Return the stretch from the line with "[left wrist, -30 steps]" through the line with "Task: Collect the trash" in the data below, character for character, skipping all pictures.

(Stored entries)
* * *
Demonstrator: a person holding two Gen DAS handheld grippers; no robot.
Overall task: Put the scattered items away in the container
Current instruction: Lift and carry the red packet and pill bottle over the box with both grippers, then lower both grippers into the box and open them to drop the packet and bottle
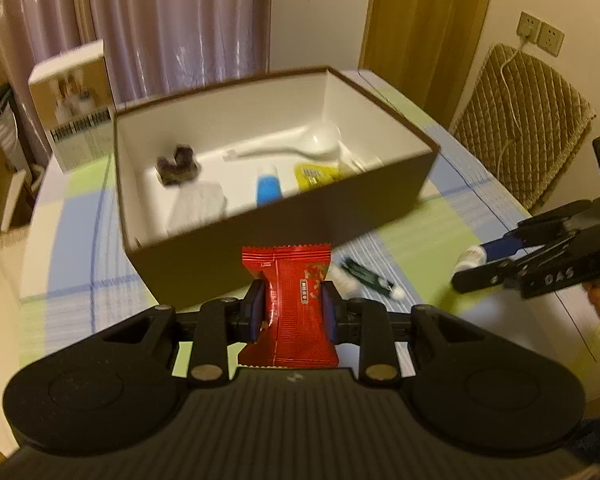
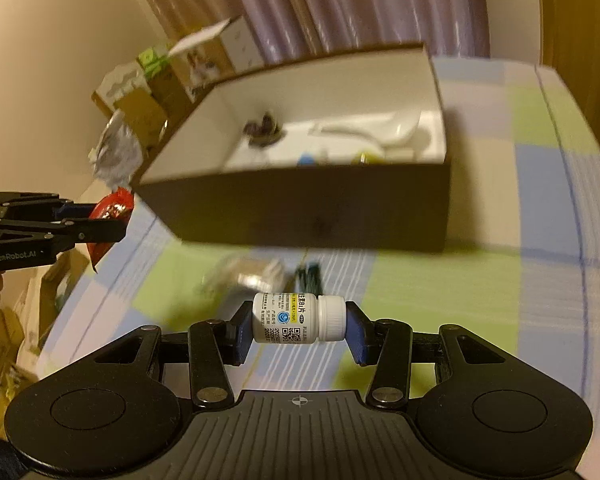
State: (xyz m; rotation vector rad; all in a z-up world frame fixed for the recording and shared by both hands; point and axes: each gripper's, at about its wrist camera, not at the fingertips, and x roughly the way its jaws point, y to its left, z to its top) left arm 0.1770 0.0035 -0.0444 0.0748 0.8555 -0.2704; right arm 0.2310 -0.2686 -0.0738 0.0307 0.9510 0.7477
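Left hand-held gripper (image 1: 294, 312) clamping red packet (image 1: 296, 304), right hand-held gripper (image 2: 300, 330) clamping pill bottle (image 2: 298, 318), box (image 1: 284, 236) holding white spoon (image 1: 300, 144)

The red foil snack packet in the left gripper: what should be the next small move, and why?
Probably carry it forward over the brown open box and release. The left gripper is shut on the red foil snack packet, which hangs short of the near wall, so it is not yet above the white inside.
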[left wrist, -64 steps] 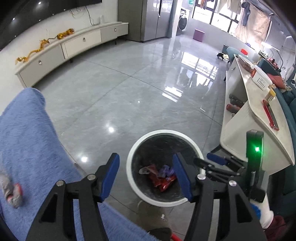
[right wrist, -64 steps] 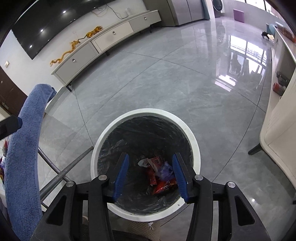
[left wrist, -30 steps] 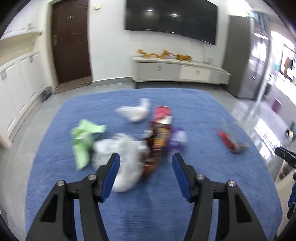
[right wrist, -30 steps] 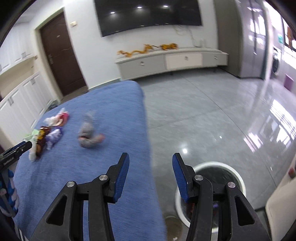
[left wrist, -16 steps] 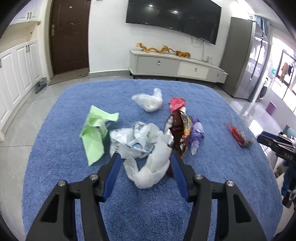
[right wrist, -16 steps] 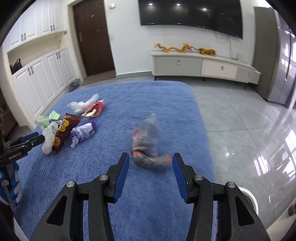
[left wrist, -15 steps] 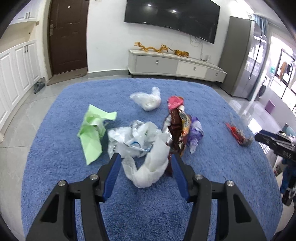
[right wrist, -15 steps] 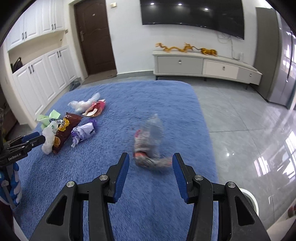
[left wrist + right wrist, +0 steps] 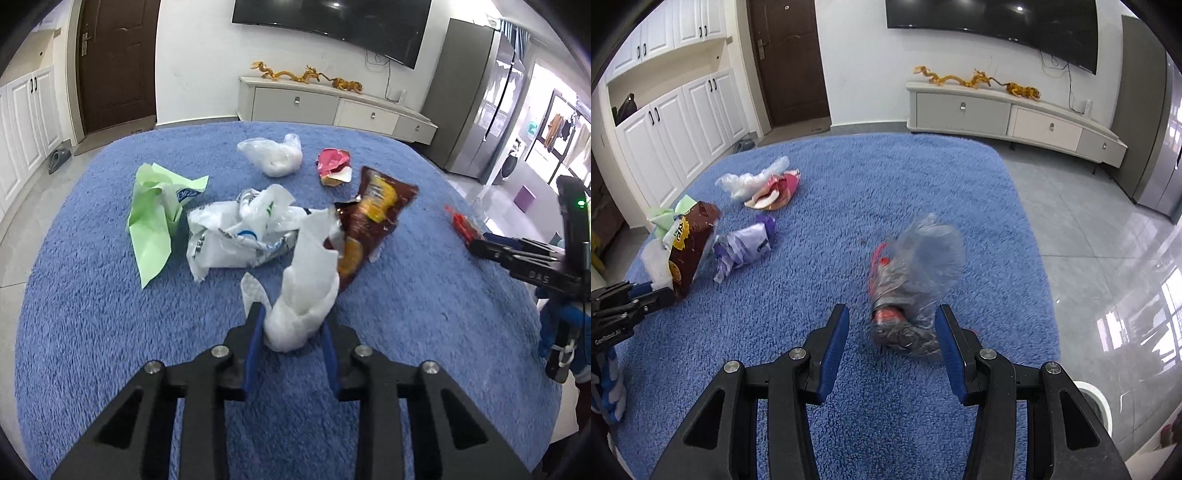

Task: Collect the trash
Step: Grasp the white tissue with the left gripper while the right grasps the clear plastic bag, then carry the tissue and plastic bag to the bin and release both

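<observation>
Left gripper (image 9: 291,328): pads pressed onto the base of a white tissue (image 9: 308,280); closed on it, tissue standing up out of the grip, its foot at the blue rug (image 9: 92,314).
Right gripper (image 9: 892,332): pads apart, straddling a clear wrapper (image 9: 912,284) with red and dark contents. Right pad looks to touch it; left pad stands off. Not gripped.
Wrapper: blurred in the right view, so lying or lifted I cannot tell.
Rug, near left gripper: white bag (image 9: 236,232) just beyond the tissue, chip bag (image 9: 369,225) beside it to the right, touching or overlapping the tissue's upper edge.
Rug, further out: green paper (image 9: 155,218) to the left; clear bag (image 9: 271,155) and pink wrapper (image 9: 332,168) at the far side, near each other.
Purple wrapper (image 9: 742,247): seen only in the right view, next to the chip bag; hidden behind it from the left.
Bin (image 9: 1099,402): white rim just showing at the right edge of the right view, on the floor off the rug's edge. Contents not visible.
Done: nothing that can be checked here; the bin's inside is out of sight.
In hand: two pickups at once, tissue secured, clear wrapper about to be clamped (judgement).
Left: at least six more pieces on the rug after these two, so the job looks well short of finished.
Risk: tissue is soft and tall, may flop or snag the chip bag when lifted; the thin, slick wrapper may slip from the pads.
</observation>
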Demonstrator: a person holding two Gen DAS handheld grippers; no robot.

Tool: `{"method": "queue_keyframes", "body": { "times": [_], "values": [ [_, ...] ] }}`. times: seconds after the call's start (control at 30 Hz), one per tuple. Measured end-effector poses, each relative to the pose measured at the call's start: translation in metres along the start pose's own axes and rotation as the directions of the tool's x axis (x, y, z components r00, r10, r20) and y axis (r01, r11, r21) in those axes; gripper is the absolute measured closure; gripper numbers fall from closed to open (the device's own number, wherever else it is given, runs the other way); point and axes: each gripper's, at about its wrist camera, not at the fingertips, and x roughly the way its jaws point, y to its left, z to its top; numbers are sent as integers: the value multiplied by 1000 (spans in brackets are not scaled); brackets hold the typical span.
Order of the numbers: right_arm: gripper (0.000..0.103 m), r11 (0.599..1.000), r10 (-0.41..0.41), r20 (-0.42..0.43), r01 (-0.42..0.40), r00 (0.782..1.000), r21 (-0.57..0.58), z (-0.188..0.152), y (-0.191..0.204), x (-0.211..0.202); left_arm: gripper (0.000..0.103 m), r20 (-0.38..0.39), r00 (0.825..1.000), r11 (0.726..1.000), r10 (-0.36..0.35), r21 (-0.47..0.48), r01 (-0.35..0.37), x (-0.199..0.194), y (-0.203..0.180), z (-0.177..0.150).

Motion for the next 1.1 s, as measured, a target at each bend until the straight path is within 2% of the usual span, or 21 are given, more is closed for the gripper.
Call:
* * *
RESULT FOR THIS TASK –
[left wrist, -30 steps] 
[right wrist, -30 steps] 
[left wrist, -16 steps] 
[right wrist, -16 steps] 
[left wrist, -15 steps] 
[right wrist, -15 steps] 
[left wrist + right wrist, +0 steps] 

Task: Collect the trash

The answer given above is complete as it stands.